Abstract Loss of IFNγ-sensitivity by tumours is thought to be a mechanism enabling evasion, as some cancers lacking IFNγ-signalling demonstrate resistance to checkpoint immunotherapy. However, recent studies demonstrated that IFNγ-resistant tumours are well-controlled and sensitized for immunotherapy. The underlying mechanism leading to enhanced immune responses in those patients is unknown. Using IFNγ-insensitive melanoma tumours which were well-controlled by the endogenous anti-tumour response, we found that despite low basal MHC class I expression by tumours, CD8 + T cell infiltration was not hindered and, unexpectedly, their production of IFNγ was still important for tumour control. Mechanistically, IFNγ triggers pro-inflammatory remodelling of IFNγ-insensitive tumours, affecting the differentiation of myeloid cells. Predominantly, immunosuppressive macrophages are inhibited, while inflammatory phenotypes of monocytes and ‘mono-macs’ are preserved in IFNγ-insensitive tumours.
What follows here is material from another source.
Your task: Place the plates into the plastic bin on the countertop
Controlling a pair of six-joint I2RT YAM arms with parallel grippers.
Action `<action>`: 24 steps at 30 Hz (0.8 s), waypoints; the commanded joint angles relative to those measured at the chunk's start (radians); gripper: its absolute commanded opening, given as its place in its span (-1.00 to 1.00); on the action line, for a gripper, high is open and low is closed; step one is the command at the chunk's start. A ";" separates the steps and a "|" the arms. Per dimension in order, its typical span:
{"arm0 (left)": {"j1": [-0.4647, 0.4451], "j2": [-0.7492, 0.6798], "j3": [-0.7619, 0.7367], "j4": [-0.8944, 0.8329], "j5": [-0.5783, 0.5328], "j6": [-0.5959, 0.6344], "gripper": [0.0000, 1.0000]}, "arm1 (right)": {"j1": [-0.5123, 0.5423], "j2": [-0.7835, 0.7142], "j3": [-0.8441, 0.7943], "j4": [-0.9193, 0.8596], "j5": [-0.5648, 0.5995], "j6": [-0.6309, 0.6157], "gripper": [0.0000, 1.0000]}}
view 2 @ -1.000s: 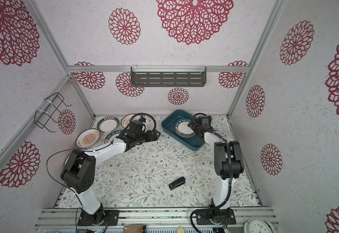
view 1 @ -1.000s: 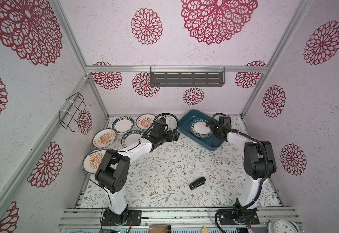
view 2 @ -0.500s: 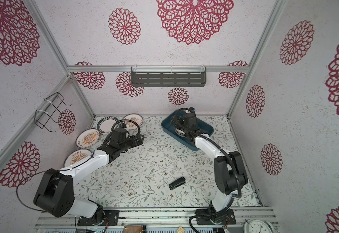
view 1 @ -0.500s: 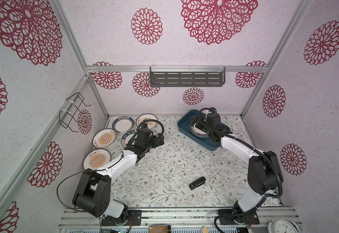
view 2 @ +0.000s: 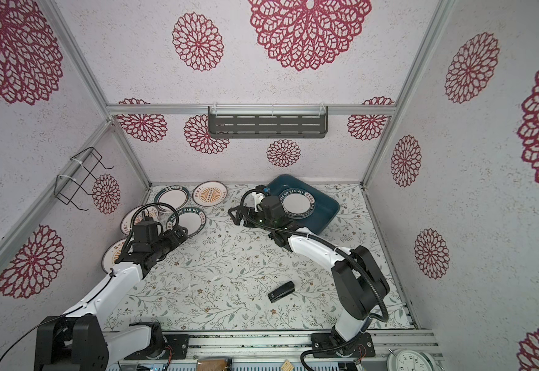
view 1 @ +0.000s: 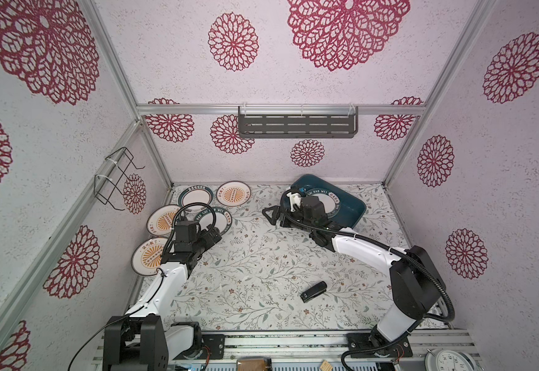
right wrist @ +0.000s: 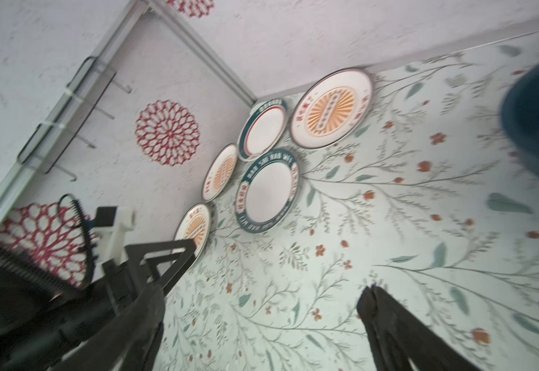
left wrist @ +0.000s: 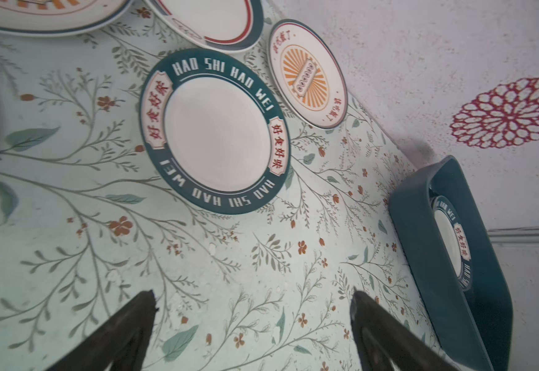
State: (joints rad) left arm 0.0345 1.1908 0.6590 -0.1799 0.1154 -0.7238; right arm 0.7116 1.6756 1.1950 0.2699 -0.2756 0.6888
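Teal lettering filled the left wrist view, and that looked like the target: the lettered plate (left wrist: 215,131) lay flat on the countertop (view 1: 261,263), just ahead of the left gripper (left wrist: 253,297), whose jaws stood wide apart with nothing between them. Across the way the right gripper (view 1: 269,214) was just as widely spread and just as empty, hanging over bare countertop between the loose plates and the plastic bin (view 1: 354,208). That bin sat angled in the far right corner with a binned plate (view 1: 331,201) inside (whether more lay stacked under it, I could not tell).

How to take this one well? A flat plate offers no side to pinch, so I judged one finger had to slide under the near rim while the other came down on top, low and slow, or the plate would skate off. The open near side was the way in. The ringed plate (view 1: 195,196) sat at its far edge, touching or nearly, and a sunburst plate (view 1: 163,218) crowded it on the wall side.

The bigger worry was the right gripper, parked on the line from plate to bin, so a straight carry risked a clash. A small black object (view 1: 313,291) lay well apart towards the front, no bother
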 commanded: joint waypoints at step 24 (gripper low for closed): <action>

This is supported by a co-dependency between CD8 + T cells and monocyte/macrophages, as depletion of one resulted in loss of the other. Our work demonstrates an important mechanistic understanding of how IFNγ resistance does not preclude failure of anti-tumour responses. Importantly, immune remodelling appears to be dominant in IFNγ-sensitive and IFNγ-insensitive mixed tumours, and is enriched in humans with tumours mutated in the IFNγ pathway, suggesting this may be leveraged for therapy in the future.